(What you will do): Below is a listing with pictures in it; transcribe exactly the lines from the one that has "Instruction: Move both" through the one that has "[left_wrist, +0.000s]", and omit those pictures.

━━ Data segment ━━

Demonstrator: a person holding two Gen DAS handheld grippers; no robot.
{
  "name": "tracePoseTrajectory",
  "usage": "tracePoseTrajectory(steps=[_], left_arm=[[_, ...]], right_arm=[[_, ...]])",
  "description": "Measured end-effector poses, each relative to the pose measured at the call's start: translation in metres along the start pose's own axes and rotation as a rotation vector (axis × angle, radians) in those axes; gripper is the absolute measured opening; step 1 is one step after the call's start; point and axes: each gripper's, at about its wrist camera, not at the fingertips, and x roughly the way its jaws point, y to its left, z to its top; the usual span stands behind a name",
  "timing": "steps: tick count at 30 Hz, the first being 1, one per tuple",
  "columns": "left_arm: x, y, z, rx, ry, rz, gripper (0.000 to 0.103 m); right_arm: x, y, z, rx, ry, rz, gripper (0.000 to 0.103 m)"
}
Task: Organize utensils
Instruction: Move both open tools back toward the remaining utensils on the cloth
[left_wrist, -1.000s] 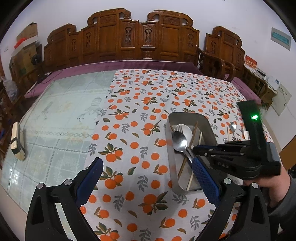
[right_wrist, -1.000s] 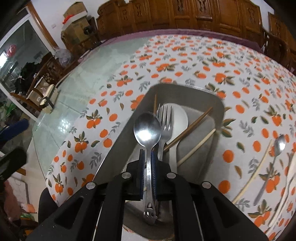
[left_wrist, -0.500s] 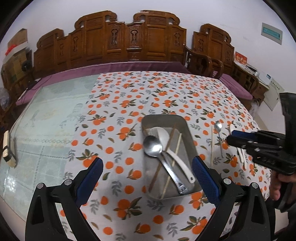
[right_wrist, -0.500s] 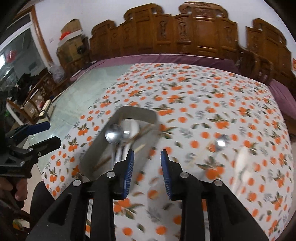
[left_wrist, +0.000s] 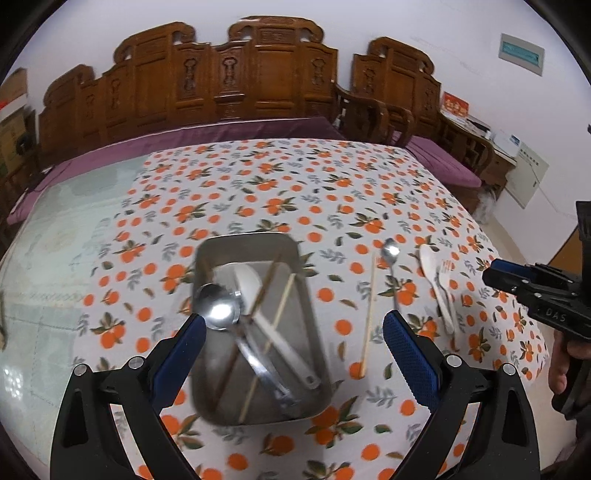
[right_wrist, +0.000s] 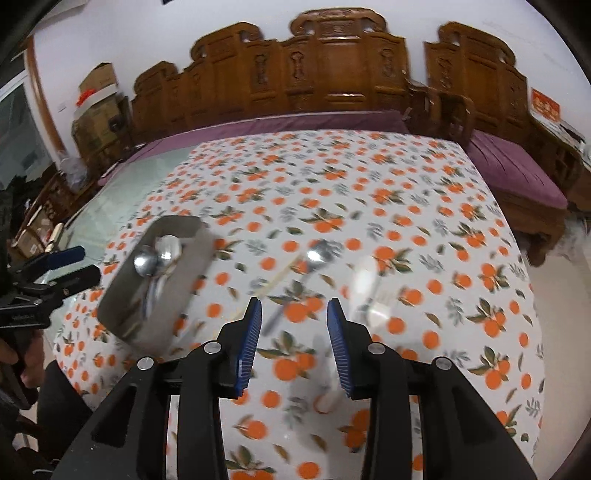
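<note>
A metal tray (left_wrist: 247, 238) sits mid-table and holds a large metal spoon (left_wrist: 218, 310), a white spoon, a fork and chopsticks. My left gripper (left_wrist: 291, 328) hovers over the tray, wide open and empty. To the tray's right on the orange-print cloth lie a chopstick (left_wrist: 369, 310), a small metal spoon (left_wrist: 391, 258), a white spoon (left_wrist: 432, 269) and a fork (left_wrist: 443, 280). My right gripper (right_wrist: 294, 332) hangs above these loose pieces. Its jaws are opening with nothing between them. In the blurred right wrist view the small metal spoon (right_wrist: 314, 254) and white spoon (right_wrist: 364, 277) lie just ahead, with the tray (right_wrist: 184, 266) to the left.
Carved wooden chairs (left_wrist: 236, 74) with purple cushions (left_wrist: 207, 134) line the far side. The left part of the table is bare glass (left_wrist: 55, 236). The cloth drops off at the table's right edge (right_wrist: 524, 266). Cardboard boxes (right_wrist: 96, 96) are stacked at the far left.
My right gripper let go of the large metal spoon, which now lies in the tray, then rose and swung right over the loose utensils. My left gripper shifted right, towards the tray.
</note>
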Motion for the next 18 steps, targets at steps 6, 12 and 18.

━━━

(Problem solution):
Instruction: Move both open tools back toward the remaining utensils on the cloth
[left_wrist, -1.000s] 
[right_wrist, -1.000s] 
[left_wrist, -0.500s] 
[right_wrist, -0.500s] 
[left_wrist, +0.000s] 

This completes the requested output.